**WHAT TO DO**
The response must contain every line of the records that follow, duplicated exactly.

**Data items**
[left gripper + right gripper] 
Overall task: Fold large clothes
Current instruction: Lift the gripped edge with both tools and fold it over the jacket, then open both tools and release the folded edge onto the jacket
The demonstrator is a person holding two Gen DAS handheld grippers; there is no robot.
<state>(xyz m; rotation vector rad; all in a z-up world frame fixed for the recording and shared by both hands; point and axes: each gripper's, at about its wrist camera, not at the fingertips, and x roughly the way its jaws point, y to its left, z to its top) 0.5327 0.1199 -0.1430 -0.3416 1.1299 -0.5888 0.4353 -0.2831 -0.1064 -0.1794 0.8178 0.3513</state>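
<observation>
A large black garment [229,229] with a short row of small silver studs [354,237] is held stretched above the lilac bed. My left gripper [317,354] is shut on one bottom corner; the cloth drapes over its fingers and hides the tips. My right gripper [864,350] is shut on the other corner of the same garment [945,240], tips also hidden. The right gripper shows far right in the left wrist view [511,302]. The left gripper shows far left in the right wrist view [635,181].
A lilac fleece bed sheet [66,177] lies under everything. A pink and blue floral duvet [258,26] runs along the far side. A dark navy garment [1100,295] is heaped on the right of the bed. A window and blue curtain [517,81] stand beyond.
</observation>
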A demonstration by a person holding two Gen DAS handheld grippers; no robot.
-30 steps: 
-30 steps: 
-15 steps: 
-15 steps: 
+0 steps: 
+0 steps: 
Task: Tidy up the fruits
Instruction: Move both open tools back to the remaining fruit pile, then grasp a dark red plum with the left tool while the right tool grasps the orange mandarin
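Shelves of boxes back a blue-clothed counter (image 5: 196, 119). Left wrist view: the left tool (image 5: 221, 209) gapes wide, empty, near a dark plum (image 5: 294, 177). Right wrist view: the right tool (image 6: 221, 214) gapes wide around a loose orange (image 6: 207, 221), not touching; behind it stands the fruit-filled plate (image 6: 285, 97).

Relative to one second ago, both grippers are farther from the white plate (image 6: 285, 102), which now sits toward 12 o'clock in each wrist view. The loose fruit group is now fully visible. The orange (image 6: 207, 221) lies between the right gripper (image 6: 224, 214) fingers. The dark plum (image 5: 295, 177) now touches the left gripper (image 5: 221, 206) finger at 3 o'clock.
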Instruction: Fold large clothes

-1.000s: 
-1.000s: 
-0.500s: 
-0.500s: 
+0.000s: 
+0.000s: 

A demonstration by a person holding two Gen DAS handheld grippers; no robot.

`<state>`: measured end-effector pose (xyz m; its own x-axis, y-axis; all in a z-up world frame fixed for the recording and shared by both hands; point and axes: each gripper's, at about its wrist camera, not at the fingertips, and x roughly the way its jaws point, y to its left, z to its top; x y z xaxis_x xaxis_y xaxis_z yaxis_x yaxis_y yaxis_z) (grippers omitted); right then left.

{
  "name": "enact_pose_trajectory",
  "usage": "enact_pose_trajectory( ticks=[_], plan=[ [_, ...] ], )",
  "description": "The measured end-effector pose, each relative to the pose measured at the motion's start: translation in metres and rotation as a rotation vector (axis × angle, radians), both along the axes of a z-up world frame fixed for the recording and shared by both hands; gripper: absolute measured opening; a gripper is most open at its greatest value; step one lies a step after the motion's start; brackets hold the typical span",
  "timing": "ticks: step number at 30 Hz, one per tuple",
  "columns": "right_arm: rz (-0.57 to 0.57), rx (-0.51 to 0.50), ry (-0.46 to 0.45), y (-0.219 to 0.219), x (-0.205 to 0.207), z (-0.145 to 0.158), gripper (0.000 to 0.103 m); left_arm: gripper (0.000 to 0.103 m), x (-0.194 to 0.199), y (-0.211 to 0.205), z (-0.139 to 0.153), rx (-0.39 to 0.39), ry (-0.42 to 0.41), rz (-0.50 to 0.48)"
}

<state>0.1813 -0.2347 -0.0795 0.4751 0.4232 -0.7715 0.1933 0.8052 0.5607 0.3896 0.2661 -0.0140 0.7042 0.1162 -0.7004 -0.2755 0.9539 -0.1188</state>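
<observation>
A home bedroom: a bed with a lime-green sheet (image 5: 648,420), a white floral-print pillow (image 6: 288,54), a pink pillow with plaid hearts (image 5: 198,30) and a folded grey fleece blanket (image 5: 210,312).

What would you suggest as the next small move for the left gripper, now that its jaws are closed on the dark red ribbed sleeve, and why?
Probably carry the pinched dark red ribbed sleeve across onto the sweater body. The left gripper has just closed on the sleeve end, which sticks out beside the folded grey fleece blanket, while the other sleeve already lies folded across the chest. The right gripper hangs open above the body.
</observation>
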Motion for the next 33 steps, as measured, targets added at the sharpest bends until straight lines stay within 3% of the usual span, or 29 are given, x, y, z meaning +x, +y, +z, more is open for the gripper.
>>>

**SOLUTION TO THE EXERCISE**
[left gripper + right gripper] 
Overall task: Fold large clothes
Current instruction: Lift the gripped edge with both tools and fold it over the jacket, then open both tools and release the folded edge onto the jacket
The demonstrator is a person holding two Gen DAS handheld grippers; there is no robot.
<state>(xyz m; rotation vector rad; all in a z-up world frame fixed for the recording and shared by both hands; point and axes: each gripper's, at about its wrist camera, not at the fingertips, and x roughly the way its jaws point, y to its left, z to its top) 0.5327 0.1199 -0.1430 -0.3416 1.1299 -0.5888 0.4353 -0.2831 -0.1064 -0.1794 0.8178 0.3513</state>
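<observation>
A large black garment [229,229] with a short row of small silver studs [354,237] is held stretched above the lilac bed. My left gripper [317,354] is shut on one bottom corner; the cloth drapes over its fingers and hides the tips. My right gripper [864,350] is shut on the other corner of the same garment [945,240], tips also hidden. The right gripper shows far right in the left wrist view [511,302]. The left gripper shows far left in the right wrist view [635,181].
A lilac fleece bed sheet [66,177] lies under everything. A pink and blue floral duvet [258,26] runs along the far side. A dark navy garment [1100,295] is heaped on the right of the bed. A window and blue curtain [517,81] stand beyond.
</observation>
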A demonstration by a person holding two Gen DAS handheld grippers; no robot.
-30 steps: 
-30 steps: 
-15 steps: 
-15 steps: 
+0 steps: 
+0 steps: 
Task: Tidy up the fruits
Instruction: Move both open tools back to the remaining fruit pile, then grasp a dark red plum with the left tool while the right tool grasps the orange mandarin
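Shelves of boxes back a blue-clothed counter (image 5: 196, 119). Left wrist view: the left tool (image 5: 221, 209) gapes wide, empty, near a dark plum (image 5: 294, 177). Right wrist view: the right tool (image 6: 221, 214) gapes wide around a loose orange (image 6: 207, 221), not touching; behind it stands the fruit-filled plate (image 6: 285, 97).

Relative to one second ago, both grippers are farther from the white plate (image 6: 285, 102), which now sits toward 12 o'clock in each wrist view. The loose fruit group is now fully visible. The orange (image 6: 207, 221) lies between the right gripper (image 6: 224, 214) fingers. The dark plum (image 5: 295, 177) now touches the left gripper (image 5: 221, 206) finger at 3 o'clock.
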Instruction: Fold large clothes

-1.000s: 
-1.000s: 
-0.500s: 
-0.500s: 
+0.000s: 
+0.000s: 

A demonstration by a person holding two Gen DAS handheld grippers; no robot.

`<state>`: measured end-effector pose (xyz m; its own x-axis, y-axis; all in a z-up world frame fixed for the recording and shared by both hands; point and axes: each gripper's, at about its wrist camera, not at the fingertips, and x roughly the way its jaws point, y to its left, z to its top; x y z xaxis_x xaxis_y xaxis_z yaxis_x yaxis_y yaxis_z) (grippers omitted); right then left.

{
  "name": "enact_pose_trajectory",
  "usage": "enact_pose_trajectory( ticks=[_], plan=[ [_, ...] ], )",
  "description": "The measured end-effector pose, each relative to the pose measured at the motion's start: translation in metres and rotation as a rotation vector (axis × angle, radians), both along the axes of a z-up world frame fixed for the recording and shared by both hands; gripper: absolute measured opening; a gripper is most open at its greatest value; step one lies a step after the motion's start; brackets hold the typical span",
  "timing": "ticks: step number at 30 Hz, one per tuple",
  "columns": "right_arm: rz (-0.57 to 0.57), rx (-0.51 to 0.50), ry (-0.46 to 0.45), y (-0.219 to 0.219), x (-0.205 to 0.207), z (-0.145 to 0.158), gripper (0.000 to 0.103 m); left_arm: gripper (0.000 to 0.103 m), x (-0.194 to 0.199), y (-0.211 to 0.205), z (-0.139 to 0.153), rx (-0.39 to 0.39), ry (-0.42 to 0.41), rz (-0.50 to 0.48)"
}

<state>0.1813 -0.2347 -0.0795 0.4751 0.4232 -0.7715 0.1933 0.8052 0.5607 0.3896 0.2661 -0.0140 0.7042 0.1162 -0.7004 -0.2755 0.9539 -0.1188</state>
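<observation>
A home bedroom: a bed with a lime-green sheet (image 5: 648,420), a white floral-print pillow (image 6: 288,54), a pink pillow with plaid hearts (image 5: 198,30) and a folded grey fleece blanket (image 5: 210,312).

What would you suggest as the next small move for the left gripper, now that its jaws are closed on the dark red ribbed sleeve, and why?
Probably carry the pinched dark red ribbed sleeve across onto the sweater body. The left gripper has just closed on the sleeve end, which sticks out beside the folded grey fleece blanket, while the other sleeve already lies folded across the chest. The right gripper hangs open above the body.
</observation>
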Motion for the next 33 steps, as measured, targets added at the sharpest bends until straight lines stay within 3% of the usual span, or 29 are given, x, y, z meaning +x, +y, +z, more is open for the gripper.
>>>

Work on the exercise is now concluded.